• Goal of the exercise:
Each record below should be returned word for word, with no pictures included.
---------- Records provided ----------
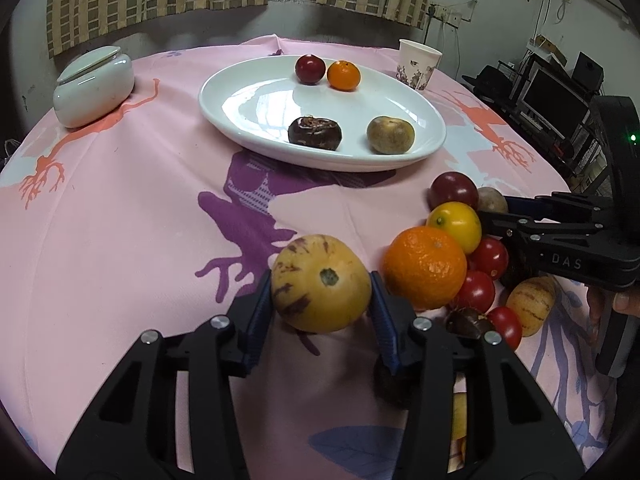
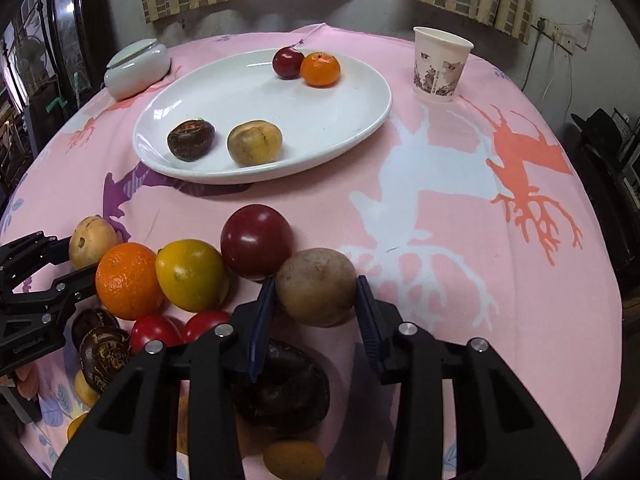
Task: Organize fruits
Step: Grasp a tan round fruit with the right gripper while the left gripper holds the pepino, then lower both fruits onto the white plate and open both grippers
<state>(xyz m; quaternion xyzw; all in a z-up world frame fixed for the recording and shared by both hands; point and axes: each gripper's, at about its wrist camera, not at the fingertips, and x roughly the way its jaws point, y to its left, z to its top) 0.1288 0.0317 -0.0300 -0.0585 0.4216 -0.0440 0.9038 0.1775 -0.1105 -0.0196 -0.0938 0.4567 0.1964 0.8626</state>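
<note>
Both tongs are gripping fruit at the bench pile, left tongs (image 1: 322, 292) on a striped melon (image 1: 320, 282), right tongs (image 2: 316, 300) on a brown fruit (image 2: 316, 286); next, probably lifting each to the white plate (image 1: 240, 92).

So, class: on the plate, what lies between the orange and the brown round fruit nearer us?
Nothing: bare white plate between orange and brown fruit, in both views.

Glossy white ceramic plate (image 1: 248, 120), matt pink printed cloth (image 1: 120, 220) over the table, paper cup (image 2: 440, 66) with printed pattern, glazed lidded jar (image 1: 94, 86), pebbled orange (image 1: 425, 266) peel, shiny smooth plum (image 2: 256, 240), matt black plastic left gripper (image 1: 320, 300), bright metal rivets
</note>
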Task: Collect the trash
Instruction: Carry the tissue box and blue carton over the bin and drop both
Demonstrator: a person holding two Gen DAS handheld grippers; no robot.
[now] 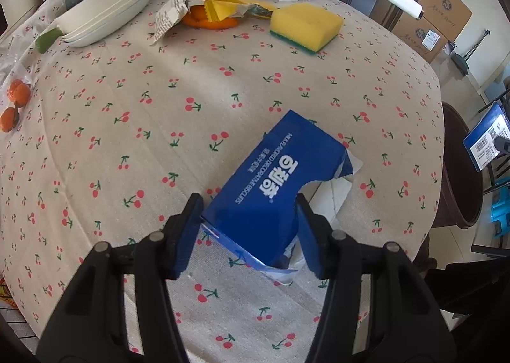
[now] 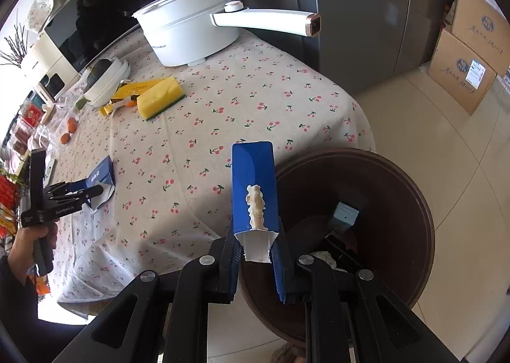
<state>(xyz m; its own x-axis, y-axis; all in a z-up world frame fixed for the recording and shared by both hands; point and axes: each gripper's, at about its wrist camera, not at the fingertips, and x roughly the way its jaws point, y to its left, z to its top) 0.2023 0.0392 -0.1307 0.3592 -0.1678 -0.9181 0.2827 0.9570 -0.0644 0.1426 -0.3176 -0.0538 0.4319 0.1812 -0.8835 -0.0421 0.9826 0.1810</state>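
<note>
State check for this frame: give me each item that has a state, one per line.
Left gripper: jaws around the blue box, pads at its sides.
Blue box: lying on the table, torn open at one end.
Right gripper: shut on the blue strip.
Blue strip: held upright, flattened, glue streak showing.
Bin: open, some trash inside.
Pot: lid on.
Yellow wrapper: torn open.
</note>
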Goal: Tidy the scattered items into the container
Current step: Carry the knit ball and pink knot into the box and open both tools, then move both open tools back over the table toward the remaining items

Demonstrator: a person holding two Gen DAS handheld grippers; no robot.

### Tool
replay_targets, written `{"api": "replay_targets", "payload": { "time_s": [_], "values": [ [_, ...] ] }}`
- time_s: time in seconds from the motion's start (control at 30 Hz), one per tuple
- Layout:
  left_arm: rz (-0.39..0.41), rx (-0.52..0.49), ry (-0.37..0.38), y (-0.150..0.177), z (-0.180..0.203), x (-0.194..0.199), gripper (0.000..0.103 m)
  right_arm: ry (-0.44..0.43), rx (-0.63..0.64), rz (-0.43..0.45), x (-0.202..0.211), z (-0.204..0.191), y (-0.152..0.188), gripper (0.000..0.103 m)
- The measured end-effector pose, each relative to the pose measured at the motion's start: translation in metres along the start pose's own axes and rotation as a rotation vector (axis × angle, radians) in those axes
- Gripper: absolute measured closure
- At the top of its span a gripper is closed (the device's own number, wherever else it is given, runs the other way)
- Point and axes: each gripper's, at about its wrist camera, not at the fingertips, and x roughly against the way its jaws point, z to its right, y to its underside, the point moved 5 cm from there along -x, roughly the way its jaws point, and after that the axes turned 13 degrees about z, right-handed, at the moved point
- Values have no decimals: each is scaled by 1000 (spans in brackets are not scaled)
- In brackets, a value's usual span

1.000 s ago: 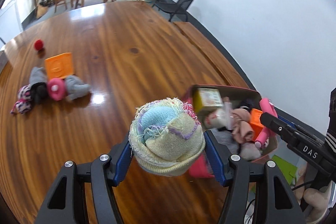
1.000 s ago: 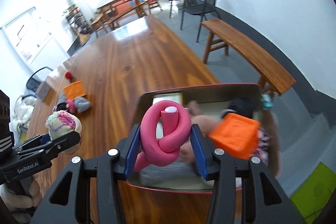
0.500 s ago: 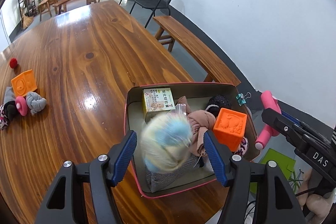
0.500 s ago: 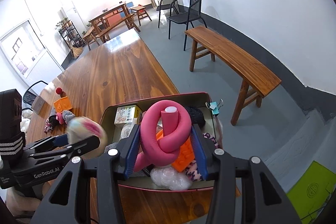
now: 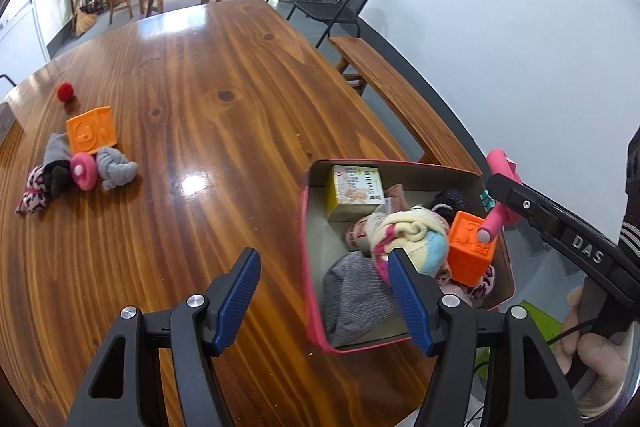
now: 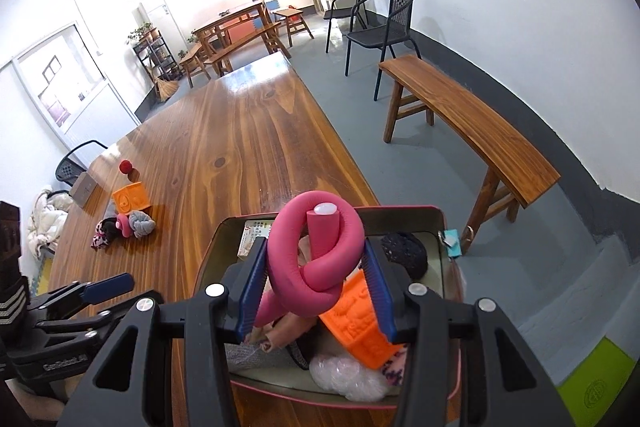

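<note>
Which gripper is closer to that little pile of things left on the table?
Left. The left gripper hangs open over the bare table beside the container, on the pile's side. The right gripper, holding the pink foam knot, is over the container, farther away.

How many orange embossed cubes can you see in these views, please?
2: one orange cube on the table beside the scattered soft items, another orange cube inside the container. Others may be buried under its contents.
</note>
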Motion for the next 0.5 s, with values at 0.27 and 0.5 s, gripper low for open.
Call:
{"api": "replay_targets", "payload": {
  "time_s": [0.27,0.5],
  "values": [
    [4,50,-43,5,-31,10,35,38,-32,-38,-17,4,4,33],
    [8,130,-78,8,-66,20,19,55,-60,-24,-12,-1,3,31]
  ]
}}
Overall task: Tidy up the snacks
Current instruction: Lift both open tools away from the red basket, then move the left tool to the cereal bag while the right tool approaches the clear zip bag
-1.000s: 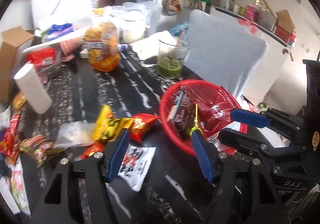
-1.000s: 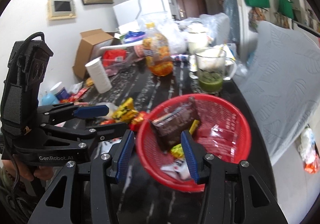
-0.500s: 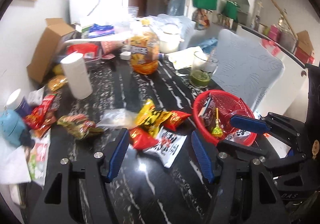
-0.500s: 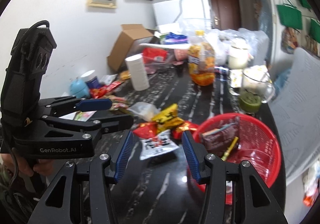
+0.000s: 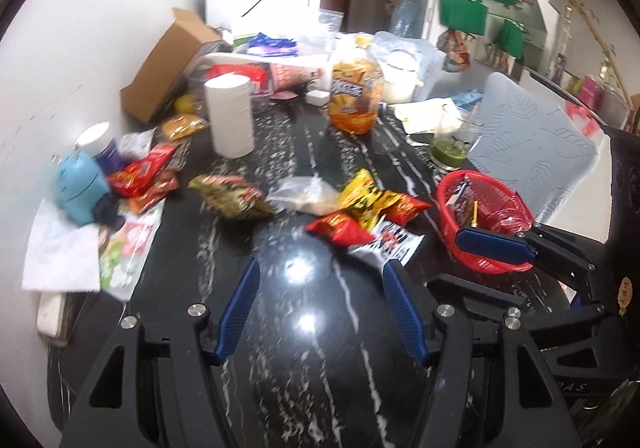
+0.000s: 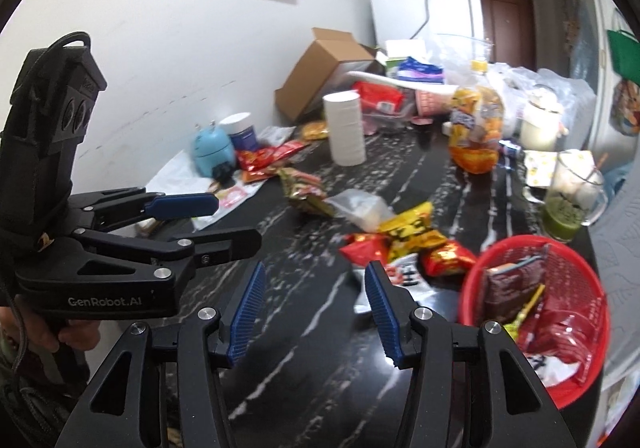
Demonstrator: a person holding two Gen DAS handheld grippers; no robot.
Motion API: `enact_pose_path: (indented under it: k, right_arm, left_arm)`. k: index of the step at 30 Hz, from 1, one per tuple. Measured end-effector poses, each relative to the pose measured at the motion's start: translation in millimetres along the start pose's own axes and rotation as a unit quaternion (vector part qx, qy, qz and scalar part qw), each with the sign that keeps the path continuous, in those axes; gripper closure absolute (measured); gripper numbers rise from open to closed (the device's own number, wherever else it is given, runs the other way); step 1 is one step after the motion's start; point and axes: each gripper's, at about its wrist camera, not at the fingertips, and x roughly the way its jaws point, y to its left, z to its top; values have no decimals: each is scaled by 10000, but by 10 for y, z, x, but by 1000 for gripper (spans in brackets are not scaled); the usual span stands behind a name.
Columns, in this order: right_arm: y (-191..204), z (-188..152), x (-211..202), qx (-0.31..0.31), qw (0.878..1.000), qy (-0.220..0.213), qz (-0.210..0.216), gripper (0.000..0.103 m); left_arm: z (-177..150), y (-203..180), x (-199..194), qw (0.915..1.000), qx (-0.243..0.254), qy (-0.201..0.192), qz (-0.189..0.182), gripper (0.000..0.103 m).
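Left gripper [image 5: 320, 312]: black frame, ribbed blue pads, silver screws at 6 o'clock.
Right gripper [image 6: 314, 314]: same build.
Marking: white "GenRobot.AI" lettering at 9 o'clock.

Left tongs [image 5: 320, 308] empty above table [image 5: 320, 388]; snack packets [image 5: 360, 211] beside red basket [image 5: 484, 224].

We see a glossy black marble-look tabletop [image 5: 320, 348] with white veins. The round red plastic mesh basket [image 6: 576, 260] looks perforated; the crinkly foil snack packets [image 5: 372, 199] shine.
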Motion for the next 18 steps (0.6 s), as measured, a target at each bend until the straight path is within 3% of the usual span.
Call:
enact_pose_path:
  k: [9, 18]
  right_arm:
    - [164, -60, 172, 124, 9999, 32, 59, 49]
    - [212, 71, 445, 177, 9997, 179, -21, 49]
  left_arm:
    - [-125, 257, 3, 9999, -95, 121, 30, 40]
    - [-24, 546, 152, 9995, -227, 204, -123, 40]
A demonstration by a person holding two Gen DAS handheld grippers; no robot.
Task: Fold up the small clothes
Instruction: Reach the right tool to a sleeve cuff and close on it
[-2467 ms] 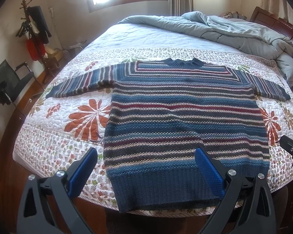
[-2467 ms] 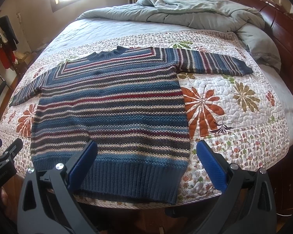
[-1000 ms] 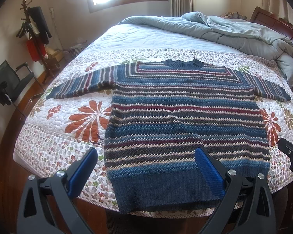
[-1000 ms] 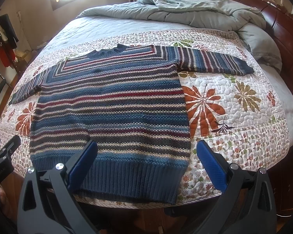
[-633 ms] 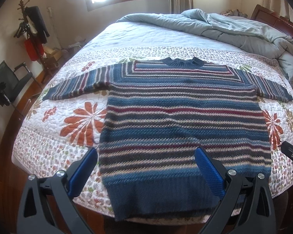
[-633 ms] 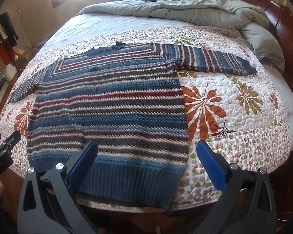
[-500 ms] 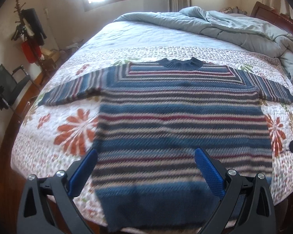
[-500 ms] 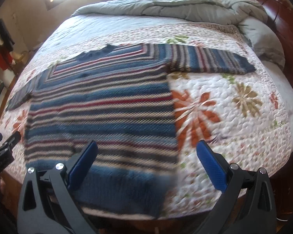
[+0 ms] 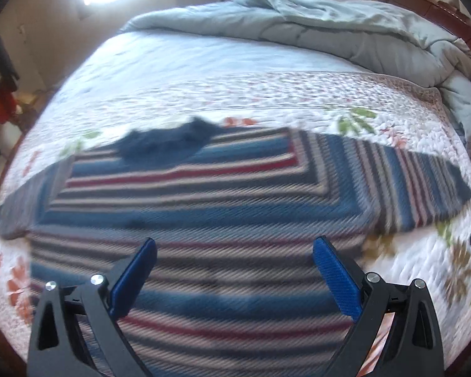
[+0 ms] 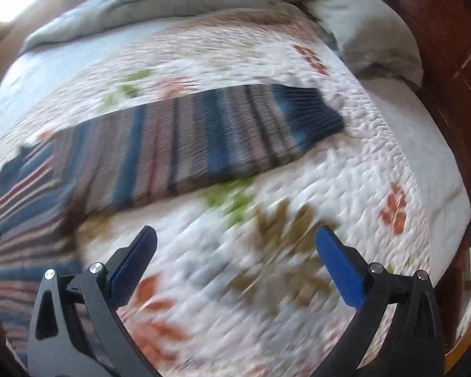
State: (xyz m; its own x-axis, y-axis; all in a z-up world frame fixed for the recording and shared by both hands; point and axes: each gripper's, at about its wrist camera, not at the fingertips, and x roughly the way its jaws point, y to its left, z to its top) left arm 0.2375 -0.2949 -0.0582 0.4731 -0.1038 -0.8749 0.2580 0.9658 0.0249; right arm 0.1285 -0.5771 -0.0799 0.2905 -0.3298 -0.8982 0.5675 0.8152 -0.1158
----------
• Task answer:
Task: Organize fruits
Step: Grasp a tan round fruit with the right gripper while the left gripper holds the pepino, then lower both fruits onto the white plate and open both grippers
<state>(xyz m; quaternion xyzw; all in a z-up world frame fixed for the recording and shared by both hands; point and axes: each gripper's, at about its wrist camera, not at the fingertips, and x roughly the way its jaws point, y to its left, z to its top) 0.1288 0.0317 -0.0300 -0.0585 0.4216 -0.0440 0.9038 0.1775 -0.1105 -0.0196 -0.0938 0.4567 0.1964 0.8626</state>
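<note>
Both tongs are gripping fruit at the bench pile, left tongs (image 1: 322, 292) on a striped melon (image 1: 320, 282), right tongs (image 2: 316, 300) on a brown fruit (image 2: 316, 286); next, probably lifting each to the white plate (image 1: 240, 92).

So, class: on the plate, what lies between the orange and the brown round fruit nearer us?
Nothing: bare white plate between orange and brown fruit, in both views.

Glossy white ceramic plate (image 1: 248, 120), matt pink printed cloth (image 1: 120, 220) over the table, paper cup (image 2: 440, 66) with printed pattern, glazed lidded jar (image 1: 94, 86), pebbled orange (image 1: 425, 266) peel, shiny smooth plum (image 2: 256, 240), matt black plastic left gripper (image 1: 320, 300), bright metal rivets
</note>
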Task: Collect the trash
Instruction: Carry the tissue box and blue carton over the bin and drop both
Demonstrator: a person holding two Gen DAS handheld grippers; no robot.
[now] 
[now] 
<state>(xyz m; its own x-axis, y-axis; all in a z-up world frame fixed for the recording and shared by both hands; point and axes: each gripper's, at about its wrist camera, not at the fingertips, and x roughly the way its jaws point, y to its left, z to its top) 0.2023 0.0392 -0.1307 0.3592 -0.1678 -0.9181 0.2827 0.9570 -0.0644 0.1426 -0.3176 -0.0538 0.4319 0.1812 -0.8835 -0.0421 0.9826 0.1810</state>
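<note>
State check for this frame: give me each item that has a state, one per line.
Left gripper: jaws around the blue box, pads at its sides.
Blue box: lying on the table, torn open at one end.
Right gripper: shut on the blue strip.
Blue strip: held upright, flattened, glue streak showing.
Bin: open, some trash inside.
Pot: lid on.
Yellow wrapper: torn open.
</note>
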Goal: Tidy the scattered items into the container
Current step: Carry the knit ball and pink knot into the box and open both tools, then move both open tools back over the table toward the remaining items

Demonstrator: a person holding two Gen DAS handheld grippers; no robot.

### Tool
replay_targets, written `{"api": "replay_targets", "payload": { "time_s": [_], "values": [ [_, ...] ] }}`
- time_s: time in seconds from the motion's start (control at 30 Hz), one per tuple
- Layout:
  left_arm: rz (-0.39..0.41), rx (-0.52..0.49), ry (-0.37..0.38), y (-0.150..0.177), z (-0.180..0.203), x (-0.194..0.199), gripper (0.000..0.103 m)
  right_arm: ry (-0.44..0.43), rx (-0.63..0.64), rz (-0.43..0.45), x (-0.202..0.211), z (-0.204..0.191), y (-0.152..0.188), gripper (0.000..0.103 m)
- The measured end-effector pose, each relative to the pose measured at the motion's start: translation in metres along the start pose's own axes and rotation as a rotation vector (axis × angle, radians) in those axes
- Gripper: absolute measured closure
- At the top of its span a gripper is closed (the device's own number, wherever else it is given, runs the other way)
- Point and axes: each gripper's, at about its wrist camera, not at the fingertips, and x roughly against the way its jaws point, z to its right, y to its underside, the point moved 5 cm from there along -x, roughly the way its jaws point, and after that the axes turned 13 degrees about z, right-handed, at the moved point
- Values have no decimals: each is scaled by 1000 (spans in brackets are not scaled)
- In brackets, a value's usual span

1.000 s ago: 
1.000 s ago: 
0.500 s ago: 
0.500 s ago: 
now: 
now: 

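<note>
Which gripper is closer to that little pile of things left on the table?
Left. The left gripper hangs open over the bare table beside the container, on the pile's side. The right gripper, holding the pink foam knot, is over the container, farther away.

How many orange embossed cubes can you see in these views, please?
2: one orange cube on the table beside the scattered soft items, another orange cube inside the container. Others may be buried under its contents.
</note>
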Motion for the next 0.5 s, with values at 0.27 and 0.5 s, gripper low for open.
Call:
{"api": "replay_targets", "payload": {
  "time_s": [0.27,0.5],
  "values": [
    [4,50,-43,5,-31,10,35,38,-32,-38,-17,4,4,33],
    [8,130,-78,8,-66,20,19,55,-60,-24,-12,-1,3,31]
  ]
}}
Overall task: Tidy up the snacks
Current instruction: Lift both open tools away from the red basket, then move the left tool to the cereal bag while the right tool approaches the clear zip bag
-1.000s: 
-1.000s: 
-0.500s: 
-0.500s: 
+0.000s: 
+0.000s: 
Demonstrator: a person holding two Gen DAS handheld grippers; no robot.
Motion API: `enact_pose_path: (indented under it: k, right_arm, left_arm)`. k: index of the step at 30 Hz, from 1, one per tuple. Measured end-effector poses, each relative to the pose measured at the motion's start: translation in millimetres along the start pose's own axes and rotation as a unit quaternion (vector part qx, qy, qz and scalar part qw), each with the sign that keeps the path continuous, in those axes; gripper closure absolute (measured); gripper numbers rise from open to closed (the device's own number, wherever else it is given, runs the other way); step 1 is one step after the motion's start; point and axes: each gripper's, at about its wrist camera, not at the fingertips, and x roughly the way its jaws point, y to its left, z to its top; values have no decimals: each is scaled by 10000, but by 10 for y, z, x, but by 1000 for gripper (spans in brackets are not scaled); the usual span stands behind a name.
Columns, in this order: right_arm: y (-191..204), z (-188..152), x (-211..202), qx (-0.31..0.31), qw (0.878..1.000), qy (-0.220..0.213), qz (-0.210..0.216), gripper (0.000..0.103 m); left_arm: z (-177..150), y (-203..180), x (-199..194), qw (0.915..1.000), qx (-0.243..0.254), qy (-0.201..0.192), qz (-0.189..0.182), gripper (0.000..0.103 m).
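Left gripper [image 5: 320, 312]: black frame, ribbed blue pads, silver screws at 6 o'clock.
Right gripper [image 6: 314, 314]: same build.
Marking: white "GenRobot.AI" lettering at 9 o'clock.

Left tongs [image 5: 320, 308] empty above table [image 5: 320, 388]; snack packets [image 5: 360, 211] beside red basket [image 5: 484, 224].

We see a glossy black marble-look tabletop [image 5: 320, 348] with white veins. The round red plastic mesh basket [image 6: 576, 260] looks perforated; the crinkly foil snack packets [image 5: 372, 199] shine.
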Motion for the next 18 steps (0.6 s), as measured, a target at each bend until the straight path is within 3% of the usual span.
Call:
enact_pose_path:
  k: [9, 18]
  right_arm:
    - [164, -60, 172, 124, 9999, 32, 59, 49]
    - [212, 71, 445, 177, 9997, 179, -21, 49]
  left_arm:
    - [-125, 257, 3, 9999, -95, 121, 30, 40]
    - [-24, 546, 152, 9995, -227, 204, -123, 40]
A demonstration by a person holding two Gen DAS handheld grippers; no robot.
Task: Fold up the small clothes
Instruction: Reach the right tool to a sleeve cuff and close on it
[-2467 ms] 
[-2467 ms] 
[-1000 ms] 
[-1000 ms] 
[-633 ms] 
[-633 ms] 
[-500 ms] 
[-500 ms] 
[+0 ms] 
[+0 ms] 
State: (xyz m; its own x-axis, y-axis; all in a z-up world frame fixed for the recording and shared by both hands; point and axes: each gripper's, at about its wrist camera, not at the fingertips, and x roughly the way its jaws point, y to its left, z to its top) left arm 0.2375 -0.2949 -0.0582 0.4731 -0.1038 -0.8749 0.2580 0.9658 0.0249; right arm 0.1285 -0.5771 -0.0799 0.2905 -0.3298 -0.8982 0.5675 0.8152 -0.1158

The answer to this exercise has been fully stated.